Surgical interventions are an option in severe cases when conservative measures are unsuccessful. For example, doctors operate on carpal tunnel syndrome when conventional measures (immobilization, cortisone) are no longer effective. Surgical intervention may also be considered in the case of persistent soft tissue rheumatism symptoms in the shoulder area.

Further treatment options for soft tissue rheumatic diseases

Soft tissue rheumatism therapy for heel spurs can also include special shoe insoles, shock wave therapy or radiation therapy (more under heel spur treatment).

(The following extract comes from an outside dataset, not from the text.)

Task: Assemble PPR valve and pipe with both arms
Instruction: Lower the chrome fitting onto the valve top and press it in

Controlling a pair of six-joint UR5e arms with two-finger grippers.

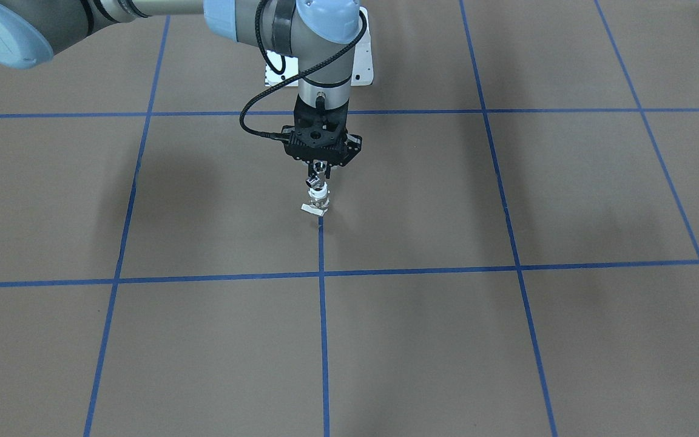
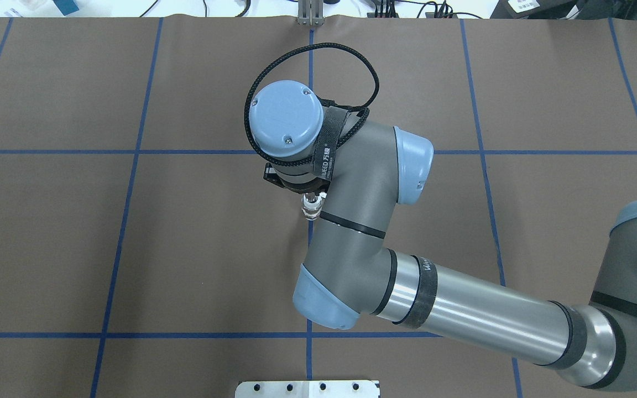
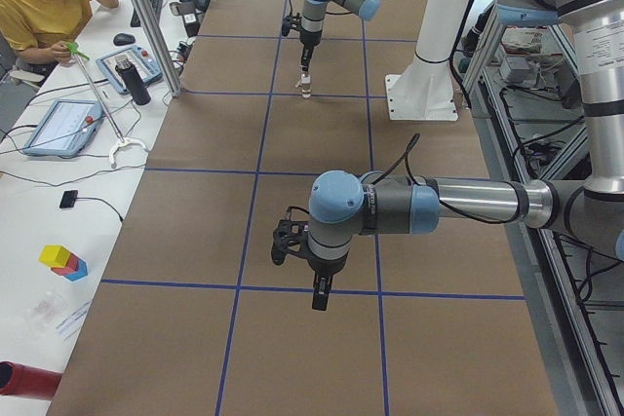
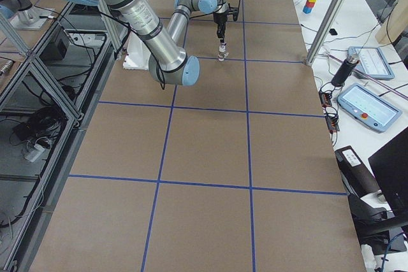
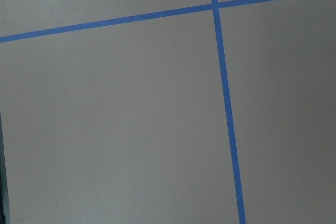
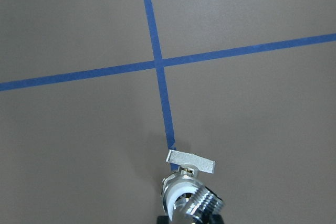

In the case of panniculitis, other immunosuppressants (drugs to suppress the immune system), antimalarials or chemotherapeutic agents are used in addition to cortisone, depending on the underlying disease. The latter are agents that can damage pathogens or tumor cells.

In the case of fibromyalgia, psychological treatment and relaxation procedures can also be helpful.

In addition, many people with generalized soft tissue rheumatism consider diet to play a major role in symptom relief - so far without any scientific evidence. You can read more on the subject under Fibromyalgia Therapy and Fibromyalgia Diet.

Soft tissue rheumatism: course and prognosis

Is soft tissue rheumatism curable? Many of those affected are interested in this question, but there is no general answer. The prognosis in individual cases depends primarily on the disease of soft tissue rheumatism and whether it has a known and treatable cause.

If, for example, it is possible to permanently avoid the chronic overuse that triggered a tennis elbow, it can usually be treated successfully - especially if the therapy is started early. However, treatment can be quite lengthy. The same often applies to other forms of soft tissue rheumatism such as other tendon disorders or soft tissue complaints near the joints (periarthropathies).

The treatment of fibromyalgia, where soft tissue rheumatism basically affects the whole body (generalized soft tissue rheumatism), also requires a lot of patience: the disease is usually not curable. However, the right long-term treatment can significantly reduce the symptoms of most sufferers.

Soft tissue rheumatism: prevention

The variety of forms and causes of soft tissue rheumatism complaints make prevention difficult. However, you can try to avoid known triggers if possible, for example incorrect loading and overloading of muscles, tendons, etc. in sport and at work.

To prevent soft tissue rheumatism, it is advisable to follow occupational health recommendations!

In addition, preventive measures against some basic and concomitant diseases of types of soft tissue rheumatism are fundamentally useful. For example, a healthy diet, a healthy body weight and regular exercise can reduce the risk of type 2 diabetes - a metabolic disease that can promote stiff shoulder, snap fingers and soft tissue rheumatism complaints of the Achilles tendon (achillodynia), among other things.

In some cases of soft tissue rheumatism, however, prevention is not possible, for example in the case of fibromyalgia, the cause of which is not yet known precisely.